TASK TO COMPLETE - Please repeat only the lines below starting at the line that holds "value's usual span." and ending at the line that holds "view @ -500", exactly, with both of those lines included and every picture omitted.

DATA FOR PROCESSING -
※

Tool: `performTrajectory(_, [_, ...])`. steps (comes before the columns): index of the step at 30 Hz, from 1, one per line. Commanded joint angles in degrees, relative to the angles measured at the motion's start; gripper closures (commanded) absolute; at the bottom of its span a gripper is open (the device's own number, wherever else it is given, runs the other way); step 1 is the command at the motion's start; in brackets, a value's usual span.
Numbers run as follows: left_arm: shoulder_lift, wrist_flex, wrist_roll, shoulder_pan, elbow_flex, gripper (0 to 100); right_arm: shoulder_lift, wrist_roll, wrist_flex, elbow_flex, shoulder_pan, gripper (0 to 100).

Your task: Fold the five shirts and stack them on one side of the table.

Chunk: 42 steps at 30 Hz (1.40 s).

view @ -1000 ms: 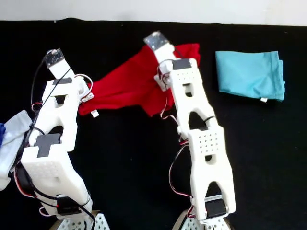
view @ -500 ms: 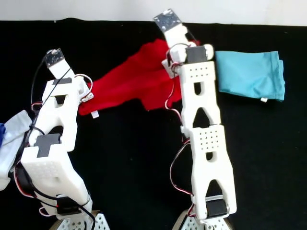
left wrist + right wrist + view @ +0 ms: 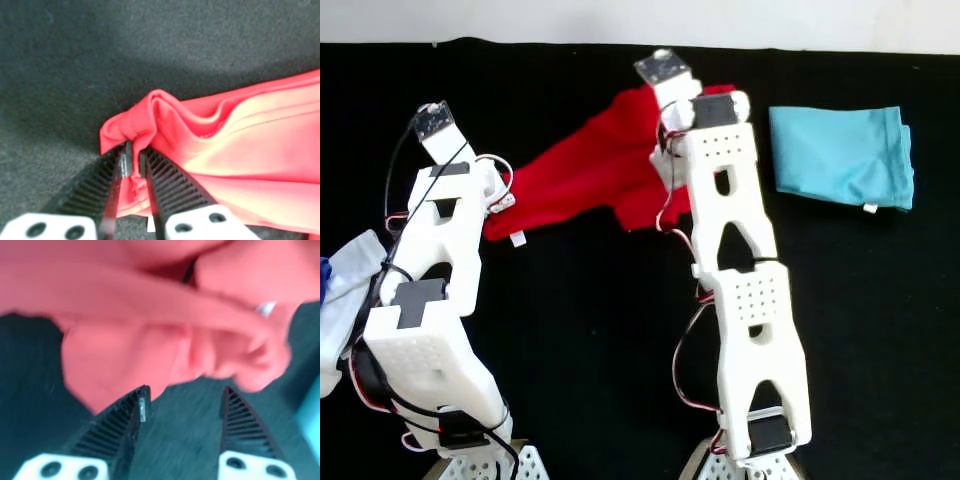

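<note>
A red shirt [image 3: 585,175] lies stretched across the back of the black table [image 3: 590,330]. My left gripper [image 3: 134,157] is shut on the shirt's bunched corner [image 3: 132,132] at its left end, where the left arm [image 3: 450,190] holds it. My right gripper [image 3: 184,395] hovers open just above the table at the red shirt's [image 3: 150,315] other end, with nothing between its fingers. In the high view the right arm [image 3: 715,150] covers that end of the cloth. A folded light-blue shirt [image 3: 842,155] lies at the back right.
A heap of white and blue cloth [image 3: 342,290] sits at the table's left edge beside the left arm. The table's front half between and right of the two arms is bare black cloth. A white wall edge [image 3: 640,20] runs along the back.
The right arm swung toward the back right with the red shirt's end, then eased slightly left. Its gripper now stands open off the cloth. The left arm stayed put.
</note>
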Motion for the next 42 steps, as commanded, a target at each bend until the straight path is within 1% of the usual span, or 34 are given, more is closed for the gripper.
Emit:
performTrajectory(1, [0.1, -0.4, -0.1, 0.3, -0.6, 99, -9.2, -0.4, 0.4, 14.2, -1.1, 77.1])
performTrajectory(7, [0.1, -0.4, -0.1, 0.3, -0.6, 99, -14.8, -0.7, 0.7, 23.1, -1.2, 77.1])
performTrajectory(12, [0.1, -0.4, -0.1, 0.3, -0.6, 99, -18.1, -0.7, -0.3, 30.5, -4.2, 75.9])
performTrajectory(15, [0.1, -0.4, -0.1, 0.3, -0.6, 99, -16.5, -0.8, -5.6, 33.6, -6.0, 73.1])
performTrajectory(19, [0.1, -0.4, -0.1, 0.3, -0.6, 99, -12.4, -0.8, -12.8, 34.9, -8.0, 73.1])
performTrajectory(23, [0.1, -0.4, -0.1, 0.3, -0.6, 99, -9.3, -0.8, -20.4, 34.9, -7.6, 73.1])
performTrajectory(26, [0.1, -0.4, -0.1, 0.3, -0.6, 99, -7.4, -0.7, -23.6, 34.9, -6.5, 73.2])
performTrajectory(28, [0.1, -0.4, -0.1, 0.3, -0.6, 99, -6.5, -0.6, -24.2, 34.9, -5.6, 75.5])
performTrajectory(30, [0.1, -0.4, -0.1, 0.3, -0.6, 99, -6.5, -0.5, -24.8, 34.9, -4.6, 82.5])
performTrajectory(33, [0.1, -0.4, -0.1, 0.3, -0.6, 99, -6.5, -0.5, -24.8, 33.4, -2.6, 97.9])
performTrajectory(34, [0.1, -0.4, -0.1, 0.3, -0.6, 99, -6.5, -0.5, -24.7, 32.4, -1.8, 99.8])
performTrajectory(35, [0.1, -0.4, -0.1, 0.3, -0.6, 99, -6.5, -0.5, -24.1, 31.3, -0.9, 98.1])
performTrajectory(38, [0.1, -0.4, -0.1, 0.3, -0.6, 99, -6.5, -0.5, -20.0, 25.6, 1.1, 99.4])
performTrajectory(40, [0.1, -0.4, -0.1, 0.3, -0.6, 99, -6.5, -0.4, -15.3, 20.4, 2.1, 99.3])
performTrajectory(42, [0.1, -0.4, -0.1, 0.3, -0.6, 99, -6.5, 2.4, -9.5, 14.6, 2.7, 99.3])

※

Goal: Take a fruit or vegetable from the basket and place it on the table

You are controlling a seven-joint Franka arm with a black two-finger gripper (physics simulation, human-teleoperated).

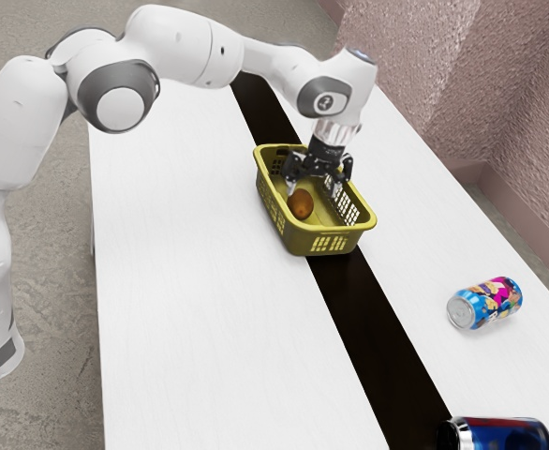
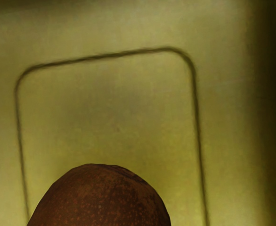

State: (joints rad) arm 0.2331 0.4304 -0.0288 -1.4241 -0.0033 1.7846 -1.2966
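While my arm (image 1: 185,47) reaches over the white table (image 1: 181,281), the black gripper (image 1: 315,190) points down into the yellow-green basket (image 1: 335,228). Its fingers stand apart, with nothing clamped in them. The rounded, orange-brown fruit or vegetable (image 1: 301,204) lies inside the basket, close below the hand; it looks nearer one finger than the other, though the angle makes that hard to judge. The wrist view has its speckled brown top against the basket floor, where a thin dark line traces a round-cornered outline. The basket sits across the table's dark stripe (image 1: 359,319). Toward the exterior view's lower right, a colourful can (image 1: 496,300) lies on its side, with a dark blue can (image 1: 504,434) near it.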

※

SOLUTION FOR THIS EXERCISE -
Tool: `performTrajectory(_, [_, ...])`. steps (comes before the columns): index of the step at 30 Hz, from 1, one per line. Commanded joint angles in degrees, relative to the angles measured at the motion's start; gripper closures (commanded) absolute; at the bottom of its span a gripper is open (the device's own number, wherever else it is given, runs the other way); step 1 is the command at the motion's start; in brackets, a value's usual span.
Numbers run as follows: left_arm: shoulder_lift, wrist_flex, wrist_roll, shoulder_pan, elbow_flex, gripper (0 to 100); right_arm: shoulder_lift, wrist_roll, wrist_flex, elbow_flex, shoulder_pan, gripper (0 to 100).

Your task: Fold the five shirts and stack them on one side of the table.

Chunk: 42 steps at 30 Hz (1.40 s).

view @ -1000 ms: 
view @ -500 ms: 

The exercise is done, with nothing left to add.